Siehe auch: Papierzerfall

74basti 28.05.2016 17:38

Patrimonium Deutsche Comicforschung - Bibliothek oder Müllcontainer (2016)
 
Der Ratssaal ist sehr gut besucht.
Auf dem Podium sind:
Dr. Eckart Sackmann
Heiner Jahncke
Carsten Laqua (nicht im Bild)
Ralf Palandt


Ringmeister 28.05.2016 18:26

Seit wann hat Carsten denn einen Bart? :kratz:

74basti 28.05.2016 20:05

Carsten Laqua saß ganz links.
Bilder und Bericht folgen.

Peter L. Opmann 29.05.2016 08:22

Angekündigt waren noch: Bodo Birk, Dr. Bernd Dolle-Weinkauff und Dr. Stephanie Jacobs. Sie fehlten teils entschuldigt, teils unentschuldigt. Laut Eckart Sackmann hätten sie möglicherweise etwas dazu sagen können, wie man zu einem deutschen Comiczentrum oder Comicmuseum oder öffentlichen Comicarchiv kommen könnte. Die da waren, konnten nur sagen: Ich habe eine riesige Sammlung und weiß längerfristig nicht, wohin damit.

74basti 29.05.2016 09:00

Bodo Birk saß hinten im Publikum und "traute" sich scheinbar nicht auf das Podium.

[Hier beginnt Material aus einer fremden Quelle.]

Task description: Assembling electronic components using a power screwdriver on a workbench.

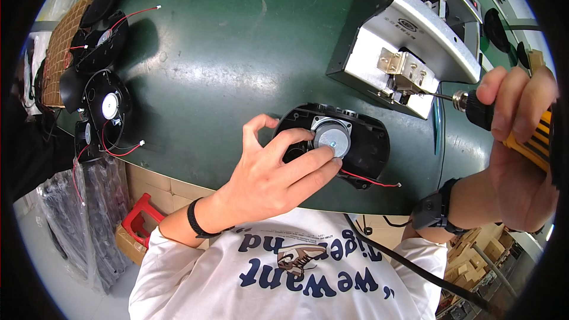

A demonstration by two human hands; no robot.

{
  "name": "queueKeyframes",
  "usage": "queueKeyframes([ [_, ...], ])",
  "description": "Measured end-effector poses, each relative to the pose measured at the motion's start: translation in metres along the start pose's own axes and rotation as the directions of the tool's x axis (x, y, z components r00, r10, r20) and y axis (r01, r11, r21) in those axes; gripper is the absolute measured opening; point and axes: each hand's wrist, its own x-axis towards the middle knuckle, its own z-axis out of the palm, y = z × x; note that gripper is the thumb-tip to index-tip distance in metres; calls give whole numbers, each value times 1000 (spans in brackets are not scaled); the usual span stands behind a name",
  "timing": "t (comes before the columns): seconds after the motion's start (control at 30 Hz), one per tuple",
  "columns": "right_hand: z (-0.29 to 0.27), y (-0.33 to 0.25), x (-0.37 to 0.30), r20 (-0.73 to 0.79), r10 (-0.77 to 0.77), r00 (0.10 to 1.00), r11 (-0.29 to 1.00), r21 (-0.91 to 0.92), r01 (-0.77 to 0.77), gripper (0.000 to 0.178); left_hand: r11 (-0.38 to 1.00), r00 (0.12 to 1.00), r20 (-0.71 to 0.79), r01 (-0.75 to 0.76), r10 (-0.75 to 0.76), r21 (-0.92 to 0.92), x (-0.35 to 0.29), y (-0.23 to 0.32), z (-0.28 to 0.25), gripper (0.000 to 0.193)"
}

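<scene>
On the green table in front of me lies a black plastic housing with a round grey speaker seated in it. A red wire runs out toward its right side. My left hand is over the housing, its fingers pressing on the speaker and its thumb at the housing's left edge. My right hand grips a black and yellow electric screwdriver. The screwdriver's bit points left, with its tip at the metal outlet of a silver screw feeder.
Several black housings with round speakers and red wires stand at the table's left edge, beside a brown woven basket. A red stool and clear plastic wrapping are below the left side. A black cable crosses near my body.
</scene>
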Motion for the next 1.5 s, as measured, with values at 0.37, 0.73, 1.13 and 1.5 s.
queueKeyframes([
  [0.37, -4, 19, -16, -282, -132, 950, 989, -109, 105, 35, 999, 999, -38, -39, 39, 17, 1, -6, 5, 38],
  [0.73, 25, 1, -25, -424, -345, 837, 939, -141, 315, 29, 1000, 995, -95, -29, 28, -9, -5, -8, 13, 41],
  [1.13, 37, 36, 11, -309, -549, 777, 787, 121, 604, 39, 999, 993, -117, -16, 11, -45, -1, -2, 17, 44],
  [1.5, 37, 41, 17, -258, -555, 790, 802, 86, 591, 35, 999, 993, -119, 0, -4, -34, -1, -2, 17, 42],
])
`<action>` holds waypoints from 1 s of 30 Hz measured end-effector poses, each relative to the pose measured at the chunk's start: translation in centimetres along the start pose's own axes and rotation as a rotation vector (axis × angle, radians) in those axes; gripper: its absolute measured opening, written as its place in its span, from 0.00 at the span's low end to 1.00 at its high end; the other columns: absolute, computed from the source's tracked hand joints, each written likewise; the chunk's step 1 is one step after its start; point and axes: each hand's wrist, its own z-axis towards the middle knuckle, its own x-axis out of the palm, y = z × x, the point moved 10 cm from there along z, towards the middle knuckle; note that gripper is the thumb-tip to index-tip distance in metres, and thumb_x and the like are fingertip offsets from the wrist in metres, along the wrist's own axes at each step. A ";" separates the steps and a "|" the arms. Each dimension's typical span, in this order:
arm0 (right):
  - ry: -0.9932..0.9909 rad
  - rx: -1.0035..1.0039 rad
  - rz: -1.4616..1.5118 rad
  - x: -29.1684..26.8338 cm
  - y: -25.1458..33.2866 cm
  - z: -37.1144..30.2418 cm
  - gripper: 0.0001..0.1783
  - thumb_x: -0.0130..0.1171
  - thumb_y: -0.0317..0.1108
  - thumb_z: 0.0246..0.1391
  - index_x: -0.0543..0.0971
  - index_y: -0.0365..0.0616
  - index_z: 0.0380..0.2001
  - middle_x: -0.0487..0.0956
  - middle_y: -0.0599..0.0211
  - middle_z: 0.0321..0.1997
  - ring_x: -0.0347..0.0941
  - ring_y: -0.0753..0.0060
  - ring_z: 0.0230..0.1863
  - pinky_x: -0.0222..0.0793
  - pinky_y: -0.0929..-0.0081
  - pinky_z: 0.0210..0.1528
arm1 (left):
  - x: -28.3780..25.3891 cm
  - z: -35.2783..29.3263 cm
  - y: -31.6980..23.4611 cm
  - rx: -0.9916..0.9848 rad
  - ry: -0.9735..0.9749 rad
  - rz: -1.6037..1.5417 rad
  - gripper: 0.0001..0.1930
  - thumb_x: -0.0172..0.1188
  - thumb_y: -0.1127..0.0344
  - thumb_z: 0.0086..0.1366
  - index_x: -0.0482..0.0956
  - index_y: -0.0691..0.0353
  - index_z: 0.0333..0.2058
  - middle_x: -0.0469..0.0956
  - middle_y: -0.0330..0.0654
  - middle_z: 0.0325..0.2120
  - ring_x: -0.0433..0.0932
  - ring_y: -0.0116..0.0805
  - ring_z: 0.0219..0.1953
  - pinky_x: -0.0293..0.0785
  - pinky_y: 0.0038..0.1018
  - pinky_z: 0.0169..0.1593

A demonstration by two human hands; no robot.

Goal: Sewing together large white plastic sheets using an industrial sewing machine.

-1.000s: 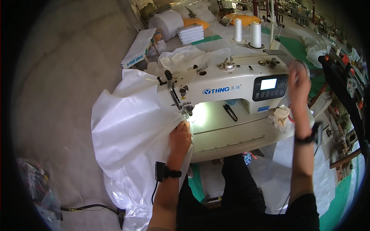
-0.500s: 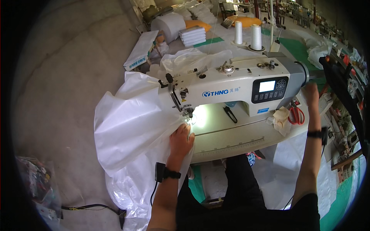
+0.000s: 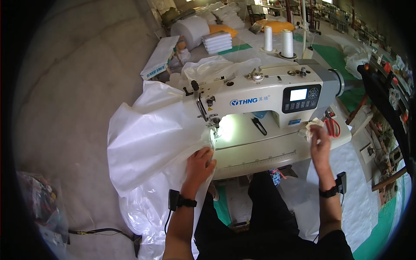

Ob das etwas mit der Kritik an der Preisauswahl und -verleihung zu tun hatte? :kratz:

Honi soit qui mal y pense.

74basti 29.05.2016 10:09

Die Moderation lag bei Dr. Eckart Sackmann

Dr. Sackmann erläuterte, dass die erste Sammlergeneration zwischenzeitlich ein Alter von 60 bis 70 Jahre habe. Deren Sammlungen, die der Öffentlichkeit nicht zugänglich seien, bergen zum Teil große Schätze für die Kulturgeschichte.
Die Nachkommen stehen dann vor dem Problem, "Wohin mit dem ganzen Papier?"
Sackmann berichtet von einem ihm aus Leipzig bekannten Sammler, der kürzlich verstorben sei. Dessen Ehefrau konnte sich mit der Sammlerleidenschaft nicht anfreunden. Niemand wisse, was mit dessen Sammlung geschehe.
Für die Allgemeinheit, die ein Interesse an der Kultur habe, ergebe sich dadurch ein großes Problem.
Daher - so Sackmanns Appell - müsse man man dringend etwas einrichten, das derartige Sammlungen erhalten und auffangen könne. Vorbeugen könne man dadurch, dass eine "wertvolle" (wertvoll nicht im monetären, sondern im kulturellen Sinne) Sammlung nicht in alle Winde zerstreut werde.

74basti 29.05.2016 10:22

Carsten Laqua berichtete von einem Todesfall eines Sammlers, bei dem die Verwertung nach rein wirtschaftlichen Gesichtspunkten stattgefunden habe, also der mit dem ersten Zugriff sich das "beste" (teuerste) habe.


74basti 29.05.2016 10:34

Da Comics Literatur seien, böte sich nach Sackmanns Auffassung eine Einrichtung an, die mit dem Archivieren und Auswerten von Literatur bereits vertraut sei.
Die Idee, ein eigenes Comiczentrum zu gründen, sei hingegen zu kompliziert und auch von den Folgekosten nicht kalkuliertbar.
Als Beispiel nannte Sackmann die Nationalbibliothek in Leipzig. Sein Wusch ist es, dass dort eine Stelle eingerichtet werden könne, die sich speziell auch dem Literaturbereich "Comic" widme, doch nicht nur verwalte, sondern auch die Inhalte nutze, interpretiere, der Forschung zugänglich mache und auch Ausstellungen unterstütze und ermögliche.
Er zeigte zwei Beispiele, wie in den Nachbarländern Frankreich und der Schweiz öffentliche Comicsammlungen entstanden seien.
Zum einen verwies er auf Angouleme, wo seit 30/40 Jahren eine Sammlung entstanden sei, die mit staatlichen und auch privaten Mitteln ausgestattet sei.
In Lausanne sei die städtische Bibliothek vor allem durch den Einsatz von Cuno Affolter und dessen eingebrachte Sammlung enorm gewachsen.
In Deutschland sei nichts vergleichbares vorhanden.
Problematisch sei einerseits die finanzielle Ausstattung (""Man muss schon überzeugende Argumente parat haben, warum das Sinn macht und dafür Geld ausgegeben werden soll"), zum anderen aber auch die Fachkompetenz.